■ **Required work**
Each line below needs to be printed again exactly.

■ **Information provided**
Content starts

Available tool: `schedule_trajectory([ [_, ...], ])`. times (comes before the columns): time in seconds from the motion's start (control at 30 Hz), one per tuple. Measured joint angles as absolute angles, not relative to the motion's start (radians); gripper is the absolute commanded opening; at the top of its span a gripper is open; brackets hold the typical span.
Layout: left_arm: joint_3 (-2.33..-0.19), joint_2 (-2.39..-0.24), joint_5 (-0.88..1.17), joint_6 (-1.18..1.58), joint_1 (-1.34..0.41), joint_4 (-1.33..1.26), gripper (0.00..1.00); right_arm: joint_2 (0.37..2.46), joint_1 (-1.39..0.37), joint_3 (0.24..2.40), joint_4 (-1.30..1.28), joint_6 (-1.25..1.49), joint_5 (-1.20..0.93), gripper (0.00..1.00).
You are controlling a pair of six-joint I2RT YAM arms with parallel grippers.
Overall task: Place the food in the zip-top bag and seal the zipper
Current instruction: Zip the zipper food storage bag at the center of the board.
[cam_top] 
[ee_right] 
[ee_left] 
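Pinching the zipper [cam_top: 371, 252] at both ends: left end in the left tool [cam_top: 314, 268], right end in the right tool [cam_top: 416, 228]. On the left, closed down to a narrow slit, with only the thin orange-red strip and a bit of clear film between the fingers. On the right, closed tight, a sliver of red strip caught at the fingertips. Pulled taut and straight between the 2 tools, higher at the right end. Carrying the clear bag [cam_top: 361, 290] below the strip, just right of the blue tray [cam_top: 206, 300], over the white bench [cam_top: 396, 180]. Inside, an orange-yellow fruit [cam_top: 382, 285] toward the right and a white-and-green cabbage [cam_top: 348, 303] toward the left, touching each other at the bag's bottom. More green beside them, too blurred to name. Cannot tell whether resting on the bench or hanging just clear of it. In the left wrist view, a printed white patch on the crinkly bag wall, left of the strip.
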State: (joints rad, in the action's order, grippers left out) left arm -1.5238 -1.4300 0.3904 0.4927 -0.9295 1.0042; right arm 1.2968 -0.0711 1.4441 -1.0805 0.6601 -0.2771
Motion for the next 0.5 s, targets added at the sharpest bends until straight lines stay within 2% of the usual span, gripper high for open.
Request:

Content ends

■ **Your solution**
Available tool: `schedule_trajectory([ [_, ...], ])`. times (comes before the columns): time in seconds from the motion's start (control at 30 Hz), one per tuple. Measured joint angles as absolute angles, not relative to the motion's start (radians); gripper is the absolute commanded opening; at the top of its span a gripper is open; brackets hold the typical span.
Layout: left_arm: joint_3 (-2.33..-0.19), joint_2 (-2.39..-0.24), joint_5 (-0.88..1.17), joint_6 (-1.18..1.58), joint_1 (-1.34..0.41), joint_4 (-1.33..1.26), gripper (0.00..1.00); right_arm: joint_2 (0.37..2.46), joint_1 (-1.39..0.37), joint_3 (0.24..2.40), joint_4 (-1.30..1.28), joint_6 (-1.25..1.49), joint_5 (-1.20..0.93), gripper (0.00..1.00).
You are controlling a pair of six-joint I2RT YAM arms with parallel grippers.
Overall task: Place the food in the zip-top bag and seal the zipper
Current instruction: Zip the zipper food storage bag at the center of the board.
[cam_top] 
[ee_right] 
[ee_left] 
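Pinching the zipper [cam_top: 371, 252] at both ends: left end in the left tool [cam_top: 314, 268], right end in the right tool [cam_top: 416, 228]. On the left, closed down to a narrow slit, with only the thin orange-red strip and a bit of clear film between the fingers. On the right, closed tight, a sliver of red strip caught at the fingertips. Pulled taut and straight between the 2 tools, higher at the right end. Carrying the clear bag [cam_top: 361, 290] below the strip, just right of the blue tray [cam_top: 206, 300], over the white bench [cam_top: 396, 180]. Inside, an orange-yellow fruit [cam_top: 382, 285] toward the right and a white-and-green cabbage [cam_top: 348, 303] toward the left, touching each other at the bag's bottom. More green beside them, too blurred to name. Cannot tell whether resting on the bench or hanging just clear of it. In the left wrist view, a printed white patch on the crinkly bag wall, left of the strip.
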State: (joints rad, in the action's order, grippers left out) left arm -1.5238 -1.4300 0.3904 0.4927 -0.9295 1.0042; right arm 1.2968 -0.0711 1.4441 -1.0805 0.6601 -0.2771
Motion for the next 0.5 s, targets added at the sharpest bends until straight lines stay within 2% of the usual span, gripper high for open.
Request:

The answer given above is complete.